Terminator and Vim love

For my day-to-day coding (when I don’t code in Java ;) ) I use vim editor and I like it a lot. It is arguably the tool of trade that needs quite amount of time to learn properly but it is surely rewarding. It has some amazing plugins and it is the editor that is installed on your linux servers so knowing at least some basics is almost necessary if you need to do some server administration.

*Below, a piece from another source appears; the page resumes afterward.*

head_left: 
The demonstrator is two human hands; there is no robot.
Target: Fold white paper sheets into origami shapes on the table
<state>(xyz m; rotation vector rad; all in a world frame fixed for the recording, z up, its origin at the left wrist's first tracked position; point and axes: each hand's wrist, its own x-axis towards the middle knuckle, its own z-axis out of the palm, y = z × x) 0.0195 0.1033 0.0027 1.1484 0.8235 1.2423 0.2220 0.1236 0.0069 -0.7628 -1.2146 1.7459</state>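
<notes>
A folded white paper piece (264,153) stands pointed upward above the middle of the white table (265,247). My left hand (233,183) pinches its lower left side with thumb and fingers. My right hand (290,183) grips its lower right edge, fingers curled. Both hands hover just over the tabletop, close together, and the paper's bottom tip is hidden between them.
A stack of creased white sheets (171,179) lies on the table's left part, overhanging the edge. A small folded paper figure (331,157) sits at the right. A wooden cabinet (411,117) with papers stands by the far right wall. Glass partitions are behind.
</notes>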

For shell stuff I use zsh and great set of configurations/addition Oh-my-zsh. If you haven’t try it yet, you don’t know what are you missing.

Terminator is my terminal emulator of choice. It has some great features like:

I usually open vim inside terminator which gives nice and easy spliting, moving splits, running shell commands. Enviroment very much like those provided with tiling window manager. This setup cuts mouse usage to zero during coding sessions which is nice especially when working on laptop (and this is most of the time).

Here is how it looks like.

Terminator + vim in action

To make this setup even more easy to use I did simple integration with Dolphin file manager (KDE) to:

  1. open directory with the terminator
  2. open textual files with vim inside terminator.

To do first make a shell script terminator-open-dir with the following content:

#!/bin/bash
terminator --working-directory="$@"

Right click on a directory in Dolphin and go to Properties, choose File Type Options and in the list of application in the lower part of dialog choose Add and navigate to terminal-open-dir script. Make sure that script has executable flag set.

After this you will be able to Open with... directory with terminator.

To open textual file with vim inside terminator make a shell script terminator-vim with the following content:

#!/bin/bash
terminator --working-directory="`dirname "$@"`" -x vim "$@"

Repeat the above procedure but this time by right clicking on the file you would like to open with vim.

Here is another nice trick found here. If you put this in your .vimrc

map <silent> <F11> :call system("wmctrl -ir " . v:windowid . " -b toggle,fullscreen")<CR>

Pressing F11 will maximize terminator window and remove all window decorations giving you a nice distraction-free environment for work (you must install wmctrl for this to work).